A study by Robert Hawkins, the McSilver Associate Professor in Poverty Studies at the Silver School of Social Work, is under way in Del Carmen, Philippines, an island municipality where 70 percent of the 17,100 people live in poverty, while a far smaller portion of the population receives public assistance.
The study, to be completed in 2015, is funded by the Silver School’s McSilver Institute for Poverty Policy and Research.
NYU Research Digest caught up with Hawkins as he prepared this randomized trial designed to find out whether the Philippines’ practice of distributing welfare with strings attached—known as conditional cash transfers—works better than the more traditional method of offering cash assistance to the poor with few or no eligibility conditions.
Your experiment challenges the growing penchant in many nations for requiring the poor to look for jobs, perform volunteer work, and keep their children in school with decent grades in order for the households to be eligible for welfare.
It’s interesting. Several countries—Mexico, Brazil, Ghana, and the Philippines—have indeed shifted in recent years to conditional cash transfers, many with support from the World Bank. But there’s very little data to tell us whether the model works better to alleviate poverty.

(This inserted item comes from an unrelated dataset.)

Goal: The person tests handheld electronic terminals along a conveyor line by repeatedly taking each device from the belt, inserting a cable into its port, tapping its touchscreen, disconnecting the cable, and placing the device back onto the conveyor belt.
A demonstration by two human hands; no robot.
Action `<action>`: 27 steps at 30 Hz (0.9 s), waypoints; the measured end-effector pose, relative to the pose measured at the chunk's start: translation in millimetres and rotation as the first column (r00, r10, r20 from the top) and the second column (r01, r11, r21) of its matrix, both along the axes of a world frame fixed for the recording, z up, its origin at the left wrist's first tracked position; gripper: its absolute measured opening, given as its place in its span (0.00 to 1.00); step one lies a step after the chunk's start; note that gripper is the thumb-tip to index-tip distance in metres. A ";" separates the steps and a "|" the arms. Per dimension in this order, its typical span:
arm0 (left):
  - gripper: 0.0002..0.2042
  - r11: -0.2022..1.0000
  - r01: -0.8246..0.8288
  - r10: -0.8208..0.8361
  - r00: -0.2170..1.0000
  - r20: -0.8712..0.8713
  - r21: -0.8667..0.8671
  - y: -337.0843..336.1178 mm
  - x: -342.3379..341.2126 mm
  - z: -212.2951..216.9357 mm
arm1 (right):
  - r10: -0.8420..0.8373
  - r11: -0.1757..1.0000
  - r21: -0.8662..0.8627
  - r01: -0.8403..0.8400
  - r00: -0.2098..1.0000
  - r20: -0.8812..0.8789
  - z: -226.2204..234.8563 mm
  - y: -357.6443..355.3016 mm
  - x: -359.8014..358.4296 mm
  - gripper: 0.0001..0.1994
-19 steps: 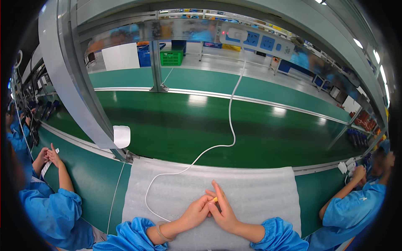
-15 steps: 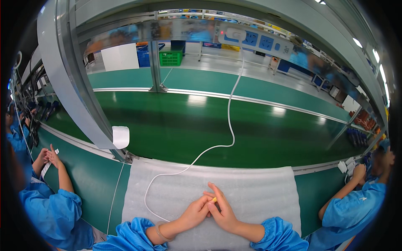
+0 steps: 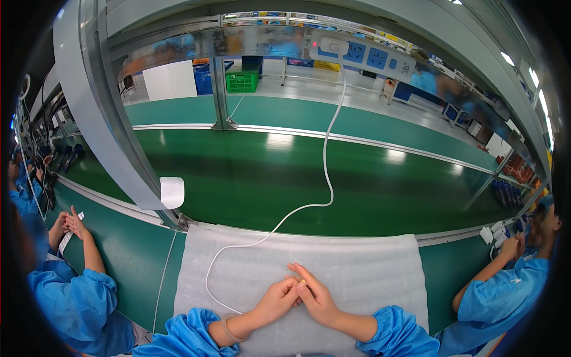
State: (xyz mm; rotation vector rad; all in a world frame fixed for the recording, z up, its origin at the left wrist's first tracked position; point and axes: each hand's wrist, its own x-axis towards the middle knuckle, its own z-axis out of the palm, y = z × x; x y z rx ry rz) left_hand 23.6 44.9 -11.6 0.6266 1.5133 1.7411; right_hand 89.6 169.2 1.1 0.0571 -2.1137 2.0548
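My left hand (image 3: 278, 303) and my right hand (image 3: 320, 302) meet above a whitish foam sheet (image 3: 363, 268). The left has its fingers curled and pinched together at the right palm. The right thumb presses against those fingertips, while the other right fingers lie side by side, pointing up and left. Between the thumb and the left fingertips a sliver of a small yellow thing (image 3: 302, 282) shows; it is mostly covered, so its kind is unclear. A white cable (image 3: 262, 241) loops over the sheet and passes out of sight near my left forearm.
The cable rises across a green conveyor belt (image 3: 250, 184) to a plug in a power strip (image 3: 380, 58) on the frame. A metal post (image 3: 113, 107) stands at left. Co-workers in blue sleeves (image 3: 77, 297) sit on both sides; white adapters (image 3: 493, 232) lie at right.
The right fingers have come down a little and the right thumb has moved closer over the left fingertips. Less of the small yellow thing shows now.
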 end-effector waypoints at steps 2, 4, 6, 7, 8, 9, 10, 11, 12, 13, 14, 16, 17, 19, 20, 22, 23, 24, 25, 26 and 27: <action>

Some research finds that conditional cash transfers do work well, but there are a small number of studies that suggest that few or no conditions for welfare may be effective too. My study is based on the idea that a government’s expectation that a household will do something positive with their welfare funds may have a stronger effect on a family’s well-being than placing conditions on eligibility for the funds.
How will your experiment work?
We’ll draw a data sample of families who get the conditional cash transfers, and a matched sample of those who are eligible to receive the cash transfers but do not, due in many cases to politics at the state or national levels. To the latter group we’ll supply the same amount of funds that the family would have gotten if they were funded by welfare. The maximum welfare grant is about $32 a month.
What kinds of household changes will you measure in each sample?
We’ll measure the psychological well-being of the household head and a child, looking for changes in eating habits, contentedness, and decisions about money. We’ll also look at educational outcomes for children.
We want to know what kinds of decisions someone would make if they had more autonomy. Let’s say governments didn’t give money to low-income families based on the old stereotypes of poor people being lazy, or not caring about their kids. Would families make what they consider to be rational decisions on how to spend welfare funds?
What do you think?
We all speculate and I have my hypothesis, which is that financial decision making is more calculated than impulsive, and families will make reasoned choices based on perceived need.
At present, there are few data that tell us how families respond when they have no or few conditions attached to their welfare aid. We are simply asking, “What if there are no conditions, but high expectations of success are communicated nonetheless to the recipients of welfare funds?” Rarely have we seen this question addressed in a controlled study.